Valor: Propostas existem muitas, o problema não é outro?

Ideli: Elas não têm apelo. Não têm capacidade de mobilizar. Além disso, continuam profundamente divididos. Não têm unidade, não têm o que apresentar para convencer.

Valor: A senhora vai ser candidata?

Ideli: Vai depender de muitas coisas. A situação política de Santa Catarina ainda está muito assim [indefinida]. E a minha possibilidade de ser candidata está diretamente ligada a ter alguma viabilidade de candidatura ao Senado. A própria presidente, algumas vezes, deixou claro que seria interessante se eu tivesse condição de voltar ao Senado. Mas a prioridade, a tarefa fundamental, neste momento, é tocar isso aqui, tocar as questões nacionais. Dependendo da viabilidade, posso ser candidata. O que é um pouco o que a Gleisi [Hoffmann, da Casa Civil] está fazendo também. Ela não deixa de marcar as presenças lá no Paraná, mas a prioridade dela é a atividade daqui. O que está muito claro é que a nossa prioridade é com ela [Dilma]. A própria Gleisi já disse: "se tiver um sinal da presidente que é para continuar, vamos continuar". A presidenta nos deu uma grande honra. Acho que tanto eu quanto a Gleisi temos o mesmo tipo de sentimento.

Valor: Qual é a agenda legislativa do governo para 2013?

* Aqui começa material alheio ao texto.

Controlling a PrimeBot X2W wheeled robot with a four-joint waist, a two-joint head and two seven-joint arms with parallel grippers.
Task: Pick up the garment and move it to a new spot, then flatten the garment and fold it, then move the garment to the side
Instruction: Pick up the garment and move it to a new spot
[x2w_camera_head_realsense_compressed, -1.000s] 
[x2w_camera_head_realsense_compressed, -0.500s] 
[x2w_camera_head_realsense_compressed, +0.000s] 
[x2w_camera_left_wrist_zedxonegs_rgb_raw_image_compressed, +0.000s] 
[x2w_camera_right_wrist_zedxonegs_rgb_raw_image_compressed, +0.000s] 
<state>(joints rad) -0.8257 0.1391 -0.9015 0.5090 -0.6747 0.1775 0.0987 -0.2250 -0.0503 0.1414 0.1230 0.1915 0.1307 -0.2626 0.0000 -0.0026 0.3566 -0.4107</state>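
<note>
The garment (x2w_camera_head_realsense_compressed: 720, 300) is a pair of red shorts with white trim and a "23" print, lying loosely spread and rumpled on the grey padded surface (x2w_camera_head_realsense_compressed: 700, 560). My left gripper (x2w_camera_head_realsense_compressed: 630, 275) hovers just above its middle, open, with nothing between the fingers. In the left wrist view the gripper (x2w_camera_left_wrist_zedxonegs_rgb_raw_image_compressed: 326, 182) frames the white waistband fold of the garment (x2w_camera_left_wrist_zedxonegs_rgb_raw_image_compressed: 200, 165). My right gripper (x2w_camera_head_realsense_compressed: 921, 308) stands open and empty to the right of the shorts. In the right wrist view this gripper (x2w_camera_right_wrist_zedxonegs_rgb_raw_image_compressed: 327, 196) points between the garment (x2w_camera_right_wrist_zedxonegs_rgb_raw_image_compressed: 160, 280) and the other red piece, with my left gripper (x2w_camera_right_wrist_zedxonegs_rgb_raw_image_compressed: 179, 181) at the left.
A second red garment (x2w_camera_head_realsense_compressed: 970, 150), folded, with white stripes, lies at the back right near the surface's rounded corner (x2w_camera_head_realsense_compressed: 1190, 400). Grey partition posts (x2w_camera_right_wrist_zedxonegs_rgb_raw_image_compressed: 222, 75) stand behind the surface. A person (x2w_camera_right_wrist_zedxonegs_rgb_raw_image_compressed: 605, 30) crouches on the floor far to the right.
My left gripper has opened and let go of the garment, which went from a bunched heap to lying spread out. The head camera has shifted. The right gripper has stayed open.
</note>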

Ideli: A pauta federativa é preponderante. No caso do ICMS há duas pautas que são iniciativas do governo. A primeira é a do ICMS sobre as transações, a venda eletrônica, que nós já aprovamos no Senado. Na Câmara nós já percebemos que haverá mais dificuldade porque a bancada de São Paulo fechou questão de que não vota e não deixa votar. A transação eletrônica é uma modalidade de venda que cresce exponencialmente. Triplica, quadriplica a cada ano. E as principais distribuidoras têm a sede em São Paulo. Então o ICMS fica todo em São Paulo, praticamente. Não é também para ficar tudo na ponta, mas distribuir.

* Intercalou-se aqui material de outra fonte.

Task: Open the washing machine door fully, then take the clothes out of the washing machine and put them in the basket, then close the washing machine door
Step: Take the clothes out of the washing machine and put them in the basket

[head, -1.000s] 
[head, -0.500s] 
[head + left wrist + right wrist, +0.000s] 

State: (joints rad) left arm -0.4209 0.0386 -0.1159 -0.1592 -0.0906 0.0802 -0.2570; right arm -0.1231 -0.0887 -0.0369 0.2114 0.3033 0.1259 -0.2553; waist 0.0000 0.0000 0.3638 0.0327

Valor: O que mais é prioridade na pauta federativa?

Ideli: A unificação da alíquota interestadual do ICMS, que tem o projeto de resolução, que é só o Senado que vota e, para dar segurança à resolução da unificação, tem a medida provisória que cria os dois fundos: um trata da compensação para os Estados que vão perder com a unificação do ICMS e o fundo de desenvolvimento regional, que é exatamente para substituir os efeitos da guerra fiscal que os Estados adotam para atrair investimentos.

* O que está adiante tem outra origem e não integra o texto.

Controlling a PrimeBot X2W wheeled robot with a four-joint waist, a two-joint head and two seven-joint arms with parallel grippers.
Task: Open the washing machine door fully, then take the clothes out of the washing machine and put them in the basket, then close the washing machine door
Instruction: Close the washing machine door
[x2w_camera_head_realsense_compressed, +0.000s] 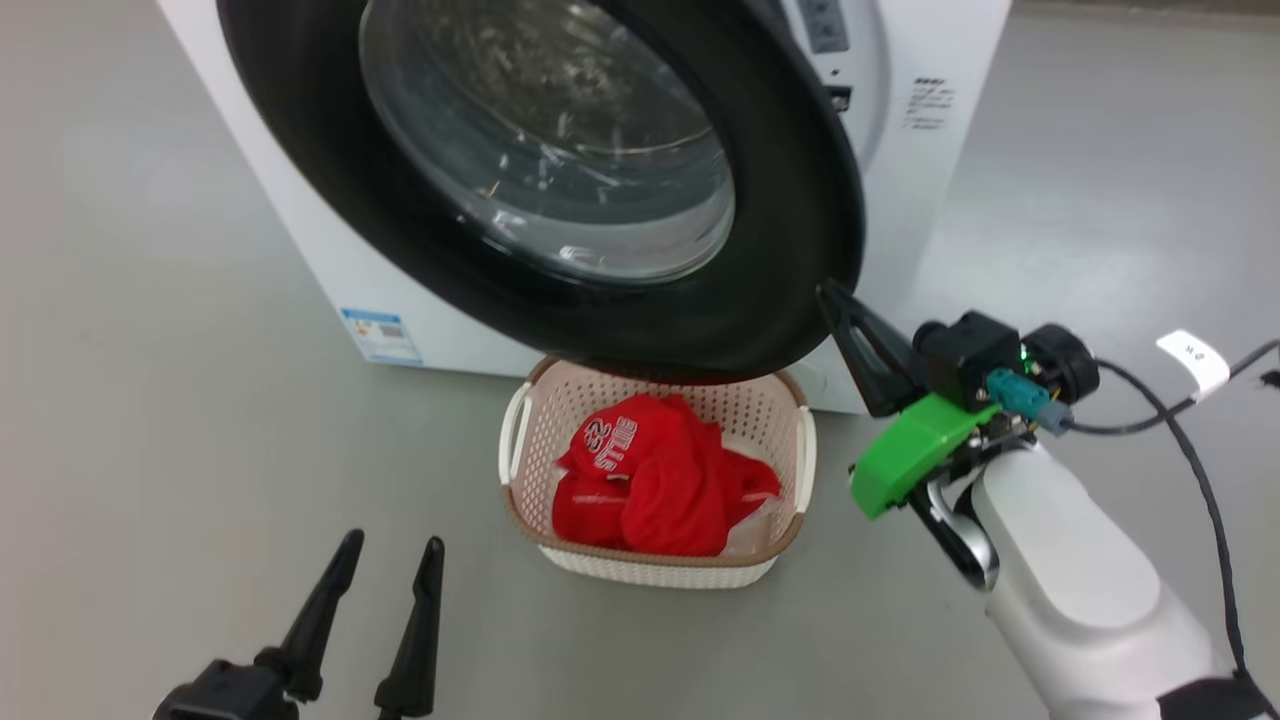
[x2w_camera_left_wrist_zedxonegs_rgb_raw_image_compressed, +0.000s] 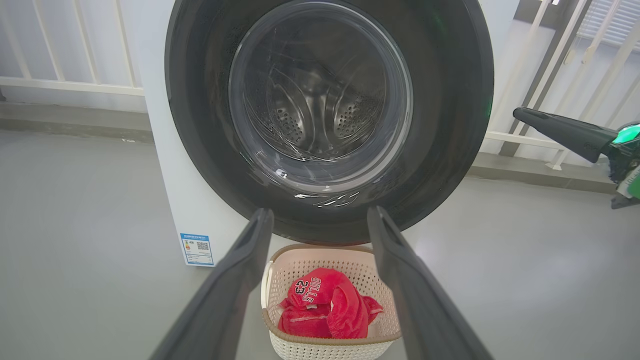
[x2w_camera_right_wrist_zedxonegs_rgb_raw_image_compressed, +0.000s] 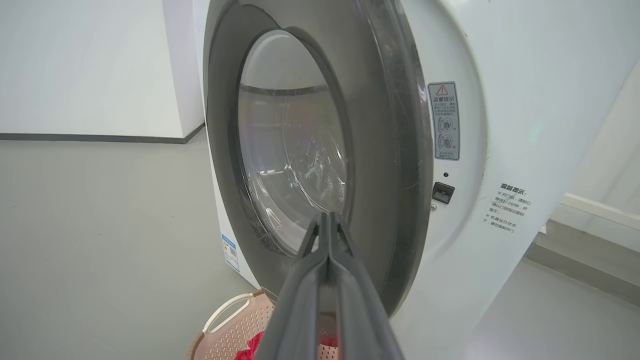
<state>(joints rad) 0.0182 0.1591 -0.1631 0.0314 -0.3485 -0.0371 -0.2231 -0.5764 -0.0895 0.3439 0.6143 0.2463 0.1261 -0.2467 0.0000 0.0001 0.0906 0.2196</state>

Valor: Há anos essa reforma é cogitada, mas ninguém faz.

Ideli: O ICMS, na realidade, é o imposto mais pesado. Se você pegar tarifa de energia elétrica - os tucanos vieram com aquela bobagem de tirar o piso -, o que pesa na tarifa de energia é o ICMS. Tem Estado que chega a cobrar mais de 40% de ICMS na conta de luz. Além de ser um imposto pesado, alíquota pesada, é poder para o governador, porque é uma deliberação de peso significativa que está na alçada do governo.

Valor: O que mais está na pauta federativa, além do ICMS?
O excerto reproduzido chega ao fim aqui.